Build Your Own Private Chatbot: A Guide to Local Language Models

In today’s digital landscape, data privacy has become a critical concern for both businesses and individuals. One powerful solution to enhance privacy is to deploy your own local language model (LLM). This guide will walk you through creating a custom, locally-hosted chatbot using Python 3, and ChromaDB. This approach ensures maximum customization, privacy, and data security.

Why Deploy a Local Language Model?

Complete Customization: Gain full control over your model’s configuration, tailoring it precisely to your needs without dependence on third-party services.
Enhanced Privacy: Protect sensitive data by keeping it within your local environment, eliminating the risks associated with transmitting information online.
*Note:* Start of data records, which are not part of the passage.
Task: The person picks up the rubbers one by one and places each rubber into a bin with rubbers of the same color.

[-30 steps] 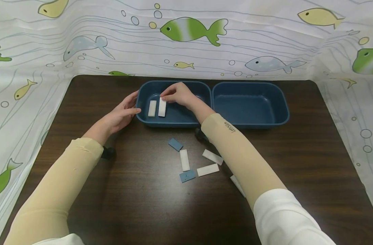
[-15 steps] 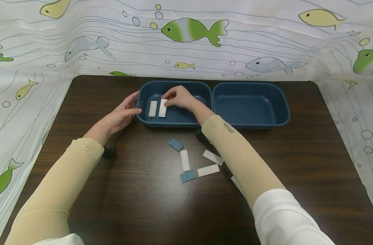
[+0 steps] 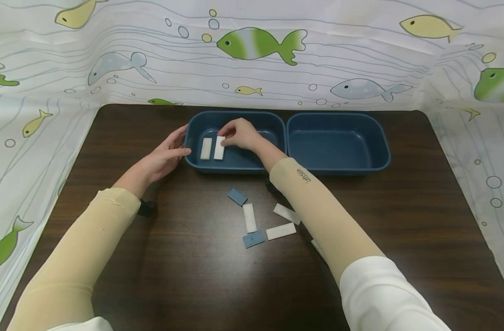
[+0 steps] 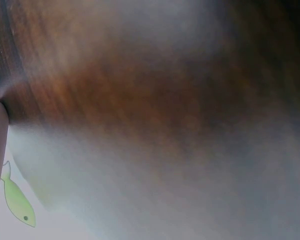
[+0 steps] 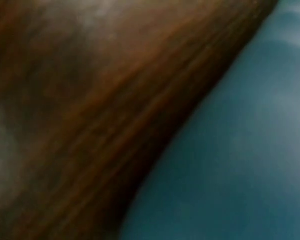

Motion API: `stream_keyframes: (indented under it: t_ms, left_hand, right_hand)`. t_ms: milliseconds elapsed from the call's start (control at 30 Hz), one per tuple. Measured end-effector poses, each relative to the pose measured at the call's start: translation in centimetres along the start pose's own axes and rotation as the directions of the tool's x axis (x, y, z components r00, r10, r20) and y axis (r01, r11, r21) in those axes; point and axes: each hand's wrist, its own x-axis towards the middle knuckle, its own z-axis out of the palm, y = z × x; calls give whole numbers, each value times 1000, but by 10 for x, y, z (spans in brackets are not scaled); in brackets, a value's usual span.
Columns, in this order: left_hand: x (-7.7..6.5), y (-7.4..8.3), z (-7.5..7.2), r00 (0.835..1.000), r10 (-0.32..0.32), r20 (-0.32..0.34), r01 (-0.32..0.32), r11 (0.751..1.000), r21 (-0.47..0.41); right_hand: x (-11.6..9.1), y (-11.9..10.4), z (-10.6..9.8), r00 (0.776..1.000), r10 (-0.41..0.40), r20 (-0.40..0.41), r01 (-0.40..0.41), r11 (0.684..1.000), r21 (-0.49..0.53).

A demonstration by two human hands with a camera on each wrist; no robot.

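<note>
My right hand (image 3: 243,134) reaches into the left blue bin (image 3: 235,170), thumb and index finger pinching the upper end of a white rectangular block (image 3: 219,151). To the left of that block, a second off-white block (image 3: 206,149) lies on the bin floor, roughly parallel and apart from it. At the bin's left end, my left hand (image 3: 166,154) rests against the outside with its thumb extended to the rim and its fingers along the wall. In the right wrist view, a blurred blue bin wall (image 5: 240,165) fills one side; the held block is out of that view.
A second blue bin (image 3: 339,171) adjoins on the right. In front lie two blue pieces (image 3: 237,196) and several white blocks (image 3: 281,231) on the dark wooden table (image 3: 186,257). My right forearm partly covers one white block (image 3: 317,248). A fish-print curtain (image 3: 277,73) surrounds the table.
My right hand has lowered slightly toward the front of the bin, still holding the white block near the other one. My left hand has stayed at the bin's end.
</note>
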Motion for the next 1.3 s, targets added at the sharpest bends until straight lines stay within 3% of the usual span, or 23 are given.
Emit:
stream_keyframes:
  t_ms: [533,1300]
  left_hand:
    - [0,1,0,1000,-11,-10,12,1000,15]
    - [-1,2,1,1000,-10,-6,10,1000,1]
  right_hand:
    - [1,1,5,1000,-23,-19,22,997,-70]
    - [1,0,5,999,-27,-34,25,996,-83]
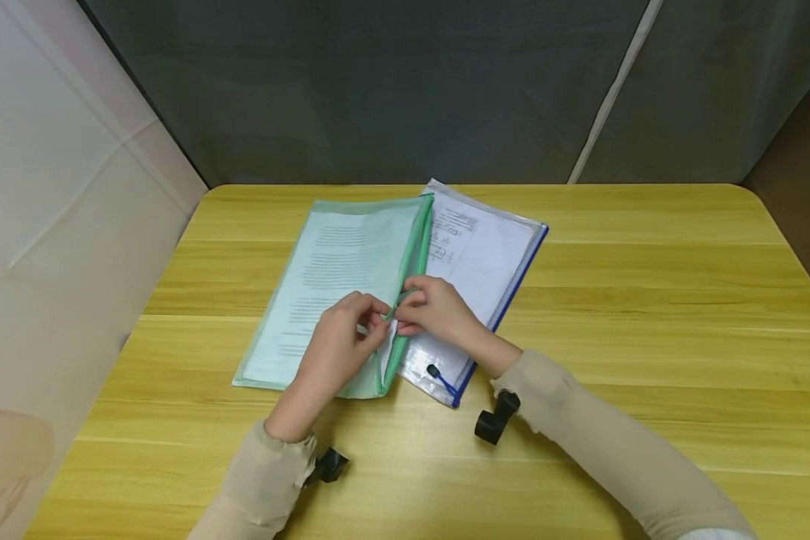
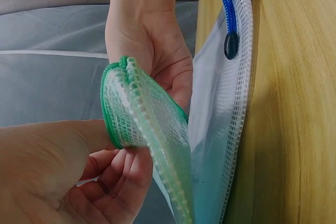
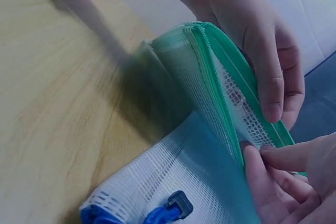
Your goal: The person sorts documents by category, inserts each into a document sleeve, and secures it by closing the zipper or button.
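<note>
A green zip document pouch (image 1: 351, 255) with printed sheets inside lies on the table, its zipped long side lifted and parted. My left hand (image 1: 344, 334) pinches one green zip edge between thumb and fingers; in the left wrist view that edge (image 2: 109, 108) curves up from the thumb. Facing it, my right hand (image 1: 439, 311) pinches the opposite zip edge with thumb and index finger, as the right wrist view shows at the fingertips (image 3: 254, 156). White mesh shows inside the gap. Under the green pouch lies a clear pouch (image 1: 489, 255) with a blue edge, holding papers.
The blue zip cord with a black pull (image 1: 434, 371) lies at the clear pouch's near corner. Wood-grain table (image 1: 648, 315) surrounds both pouches. A dark grey curtain (image 1: 378, 90) hangs behind, and a white cloth (image 1: 61, 187) slopes along the left.
</note>
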Action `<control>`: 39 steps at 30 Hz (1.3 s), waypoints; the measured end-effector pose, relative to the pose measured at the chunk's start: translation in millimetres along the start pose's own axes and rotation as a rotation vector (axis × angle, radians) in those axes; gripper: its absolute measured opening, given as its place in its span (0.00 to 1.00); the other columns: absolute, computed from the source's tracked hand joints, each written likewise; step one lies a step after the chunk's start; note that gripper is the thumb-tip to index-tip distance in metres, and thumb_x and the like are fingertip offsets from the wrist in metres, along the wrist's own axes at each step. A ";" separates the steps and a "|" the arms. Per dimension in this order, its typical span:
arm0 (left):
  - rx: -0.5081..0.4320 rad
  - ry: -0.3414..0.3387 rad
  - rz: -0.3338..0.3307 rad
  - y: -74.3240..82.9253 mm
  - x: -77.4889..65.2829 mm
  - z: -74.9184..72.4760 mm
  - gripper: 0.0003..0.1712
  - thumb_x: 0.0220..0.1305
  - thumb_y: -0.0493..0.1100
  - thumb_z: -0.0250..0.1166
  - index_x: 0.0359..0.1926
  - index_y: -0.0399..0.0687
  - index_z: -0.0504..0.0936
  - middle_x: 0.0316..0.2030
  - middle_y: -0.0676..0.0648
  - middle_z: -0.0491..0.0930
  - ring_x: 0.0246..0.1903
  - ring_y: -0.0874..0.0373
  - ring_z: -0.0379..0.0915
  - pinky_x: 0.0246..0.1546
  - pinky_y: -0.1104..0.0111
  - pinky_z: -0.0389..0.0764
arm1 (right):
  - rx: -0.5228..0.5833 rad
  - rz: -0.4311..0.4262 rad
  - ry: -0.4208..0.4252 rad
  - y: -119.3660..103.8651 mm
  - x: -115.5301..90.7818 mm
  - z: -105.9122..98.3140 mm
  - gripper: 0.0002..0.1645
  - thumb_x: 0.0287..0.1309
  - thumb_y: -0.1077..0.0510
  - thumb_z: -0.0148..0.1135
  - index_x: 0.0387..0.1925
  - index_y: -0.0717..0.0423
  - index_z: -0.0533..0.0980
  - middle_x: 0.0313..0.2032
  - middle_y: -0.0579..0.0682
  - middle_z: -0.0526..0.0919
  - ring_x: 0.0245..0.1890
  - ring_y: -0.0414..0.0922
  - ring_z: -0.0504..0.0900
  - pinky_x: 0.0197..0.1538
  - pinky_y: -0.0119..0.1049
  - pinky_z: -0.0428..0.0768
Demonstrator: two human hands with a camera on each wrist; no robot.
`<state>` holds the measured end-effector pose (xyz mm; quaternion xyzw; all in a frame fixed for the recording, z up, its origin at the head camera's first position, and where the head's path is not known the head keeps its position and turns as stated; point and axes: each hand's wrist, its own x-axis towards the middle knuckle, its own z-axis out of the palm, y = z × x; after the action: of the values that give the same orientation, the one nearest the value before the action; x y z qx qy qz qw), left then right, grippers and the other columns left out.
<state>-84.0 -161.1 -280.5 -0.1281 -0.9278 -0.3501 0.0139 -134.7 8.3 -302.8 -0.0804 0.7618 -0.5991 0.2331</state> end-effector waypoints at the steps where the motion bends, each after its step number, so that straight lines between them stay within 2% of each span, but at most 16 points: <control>1: -0.001 0.001 0.001 -0.1 0.0 -0.1 0.05 0.61 0.31 0.63 0.38 0.39 0.83 0.31 0.46 0.79 0.32 0.58 0.78 0.32 0.70 0.84 | -0.007 -0.005 -0.004 0.3 0.9 0.5 0.14 0.62 0.69 0.60 0.49 0.69 0.73 0.40 0.63 0.88 0.25 0.37 0.86 0.38 0.33 0.87; 4: -0.005 0.005 0.004 -0.7 -0.4 -0.6 0.05 0.61 0.31 0.64 0.38 0.39 0.83 0.31 0.46 0.79 0.32 0.57 0.78 0.32 0.69 0.84 | -0.034 -0.019 -0.010 1.0 3.3 2.6 0.05 0.61 0.69 0.60 0.39 0.67 0.74 0.37 0.63 0.88 0.24 0.37 0.85 0.36 0.33 0.87; 7: -0.007 0.008 0.006 -1.7 -0.6 -0.7 0.05 0.61 0.31 0.63 0.38 0.39 0.83 0.32 0.46 0.79 0.33 0.57 0.79 0.32 0.69 0.84 | -0.056 -0.023 -0.016 1.3 5.3 4.9 0.03 0.61 0.70 0.59 0.34 0.66 0.72 0.34 0.63 0.88 0.24 0.38 0.85 0.35 0.33 0.87; 17: 0.001 0.011 0.002 -4.1 -1.0 -1.7 0.05 0.62 0.31 0.63 0.38 0.39 0.83 0.32 0.46 0.80 0.33 0.56 0.79 0.31 0.69 0.84 | -0.076 -0.010 -0.052 0.7 9.0 6.9 0.04 0.62 0.68 0.59 0.32 0.65 0.72 0.33 0.63 0.88 0.24 0.39 0.86 0.34 0.33 0.87; 24: -0.002 0.012 -0.007 -7.1 -1.0 -1.8 0.05 0.62 0.32 0.63 0.39 0.39 0.83 0.32 0.45 0.80 0.33 0.56 0.79 0.32 0.69 0.85 | -0.042 -0.017 -0.081 2.3 8.3 2.7 0.04 0.63 0.66 0.59 0.36 0.66 0.75 0.33 0.63 0.88 0.27 0.39 0.87 0.37 0.34 0.87; 29: -0.003 0.010 -0.011 -8.1 -0.9 -2.0 0.06 0.61 0.31 0.63 0.39 0.39 0.83 0.32 0.45 0.80 0.33 0.56 0.79 0.32 0.69 0.84 | -0.013 -0.005 -0.088 1.3 6.5 -0.5 0.08 0.64 0.66 0.60 0.42 0.68 0.76 0.34 0.63 0.88 0.29 0.40 0.87 0.39 0.35 0.87; 39: -0.001 0.006 -0.022 -10.0 -2.2 -4.5 0.05 0.62 0.31 0.63 0.39 0.39 0.83 0.32 0.45 0.80 0.33 0.56 0.79 0.32 0.69 0.85 | 0.070 0.020 -0.104 1.9 5.1 -8.9 0.17 0.66 0.67 0.58 0.54 0.70 0.74 0.43 0.67 0.86 0.29 0.39 0.87 0.41 0.36 0.87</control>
<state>-84.7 -171.8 -283.8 -0.1171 -0.9289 -0.3512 0.0127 -142.9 14.5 -304.4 -0.0956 0.7280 -0.6179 0.2812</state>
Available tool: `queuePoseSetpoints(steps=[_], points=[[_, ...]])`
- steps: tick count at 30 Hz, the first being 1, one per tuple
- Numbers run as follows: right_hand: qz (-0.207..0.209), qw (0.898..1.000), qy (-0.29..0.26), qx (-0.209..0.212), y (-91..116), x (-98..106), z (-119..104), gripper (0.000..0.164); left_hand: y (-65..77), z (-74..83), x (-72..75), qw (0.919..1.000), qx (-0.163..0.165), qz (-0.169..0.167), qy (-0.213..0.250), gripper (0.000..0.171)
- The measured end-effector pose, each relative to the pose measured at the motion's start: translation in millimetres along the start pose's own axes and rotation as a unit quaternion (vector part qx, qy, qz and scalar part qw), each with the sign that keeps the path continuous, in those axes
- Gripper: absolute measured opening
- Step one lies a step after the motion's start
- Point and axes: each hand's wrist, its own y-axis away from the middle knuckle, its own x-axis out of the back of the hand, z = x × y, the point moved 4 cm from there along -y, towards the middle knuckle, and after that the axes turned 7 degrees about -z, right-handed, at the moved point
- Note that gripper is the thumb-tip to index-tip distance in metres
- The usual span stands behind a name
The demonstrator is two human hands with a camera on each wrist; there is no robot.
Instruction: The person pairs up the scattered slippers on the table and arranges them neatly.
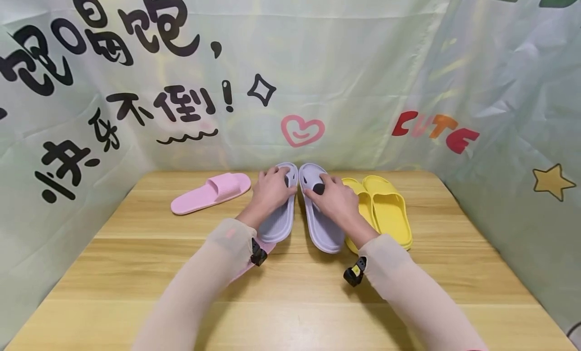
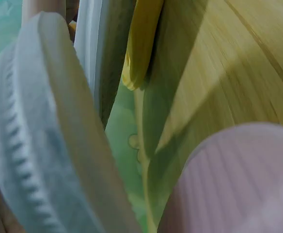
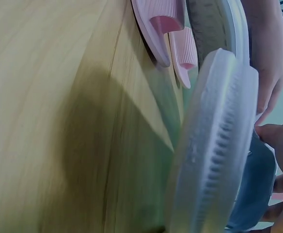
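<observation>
A pair of lavender slippers with dark patches on the straps is held side by side, toes toward the back wall. My left hand [image 1: 271, 193] grips the left lavender slipper [image 1: 280, 224] by its strap. Around the strap of the right lavender slipper [image 1: 326, 234], my right hand [image 1: 335, 199] has its thumb and fingers. Both slippers are raised off the table, with shadows under them in the right wrist view, where the sole edge [image 3: 214, 145] shows up close. Their toes nearly meet, while the heels spread apart.
One pink slipper [image 1: 195, 202] lies at the back left of the wooden table [image 1: 290, 310]. Another pink slipper [image 1: 242, 271] is mostly hidden under my left wrist. Two yellow slippers [image 1: 391, 220] stand together beside my right hand. Printed cloth walls [image 1: 363, 78] enclose the table.
</observation>
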Motion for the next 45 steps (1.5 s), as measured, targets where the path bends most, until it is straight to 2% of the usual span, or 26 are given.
queuePoseSetpoints(steps=[6,12,21,26,33,38,41,45], points=[[0.003,1.0,-0.003,-0.012,-5.1,-5.1,0.9,0.076,-3.0,5.8,-9.9,0.9994,0.023,-0.01,0.021,0.06],[0.018,1.0,-0.001,-0.015,-7.5,-10.7,3.0,0.078,-3.4,8.2,-18.0,0.9988,0.036,-0.003,0.033,0.06],[0.002,1.0,0.013,-0.011,-9.2,-22.2,-2.3,0.08,-1.9,-7.0,-26.0,0.9988,0.046,-0.004,0.019,0.062],[0.007,0.999,0.041,-0.002,-9.9,-28.2,-4.8,0.079,-2.1,-14.0,-29.2,0.9989,0.045,-0.004,0.009,0.06],[0.025,0.998,0.064,0.016,-6.5,-34.9,-6.8,0.077,1.7,-13.5,-36.9,0.9998,0.019,-0.006,0.005,0.053],[0.028,0.996,0.072,0.036,-5.1,-38.5,-6.5,0.069,4.6,-15.3,-39.1,0.9995,-0.029,-0.004,-0.013,0.042],[0.026,0.993,0.086,0.07,-5.3,-41.5,-6.0,0.06,5.6,-18.7,-37.8,0.9979,-0.056,-0.008,-0.031,0.038],[0.019,0.985,0.104,0.134,-4.6,-45.7,-7.6,0.055,5.7,-24.2,-35.6,0.9959,-0.077,-0.018,-0.044,0.045]])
This is especially vital for organizations that handle confidential data.
Data Security Assurance: Minimize security threats by storing training materials, like PDF documents, locally. This reduces exposure to external vulnerabilities.
Full Control Over Data Management: Enjoy the freedom to manage and process data according to your preferences. You can embed proprietary information into a ChromaDB vector store, aligning perfectly with your operational standards.
Offline Access: Ensure your chatbot is consistently available, even without an internet connection. This guarantees uninterrupted service, regardless of network availability.

This guide focuses on building a robust and secure local chatbot, prioritizing your privacy and control.

Understanding Retrieval-Augmented Generation (RAG)

Retrieval-Augmented Generation (RAG) is a cutting-edge technique that merges the power of information retrieval with text generation. The result is more accurate and contextually relevant responses from your language model.

What is RAG?

RAG is a hybrid model that boosts the capabilities of language models by incorporating an external knowledge base. The process involves two primary components:

Retrieval: The model retrieves relevant documents or information snippets from an external source (like a database or vector store) based on the user’s query.
Generation: The retrieved information is then fed into a generative language model, which produces a coherent and contextually appropriate response.

How Does RAG Work?

Query Input: A user enters a question or query.
Document Retrieval: The system searches an external knowledge base using the query, fetching the most relevant documents.
Response Generation: The generative model processes the retrieved information, integrating it with its existing knowledge to create a detailed and accurate answer.
Output: The final response, enriched with details from the knowledge base, is presented to the user.

Benefits of RAG

Improved Accuracy: RAG models leverage external data to provide more precise and detailed answers, particularly beneficial for domain-specific questions.
Contextual Relevance: The retrieval component ensures the generated response is grounded in relevant and current information, enhancing overall quality.
Scalability: RAG systems can easily scale to include vast amounts of data, allowing them to handle a wide variety of queries.
Flexibility: These models are adaptable to different domains by simply updating the external knowledge base.

Why Use RAG Locally?

Privacy and Security: Running a RAG model locally ensures sensitive data stays secure and private, as it doesn’t need to be transmitted to external servers.
Customization: You can tailor both the retrieval and generation processes to meet your specific requirements, including integrating proprietary data.
Operational Independence
Independence: A local setup guarantees your system remains operational even without internet access, providing consistent service.

By deploying a local RAG application using tools like Python and ChromaDB, you gain the advantages of advanced language models while maintaining complete control over your data and customization options.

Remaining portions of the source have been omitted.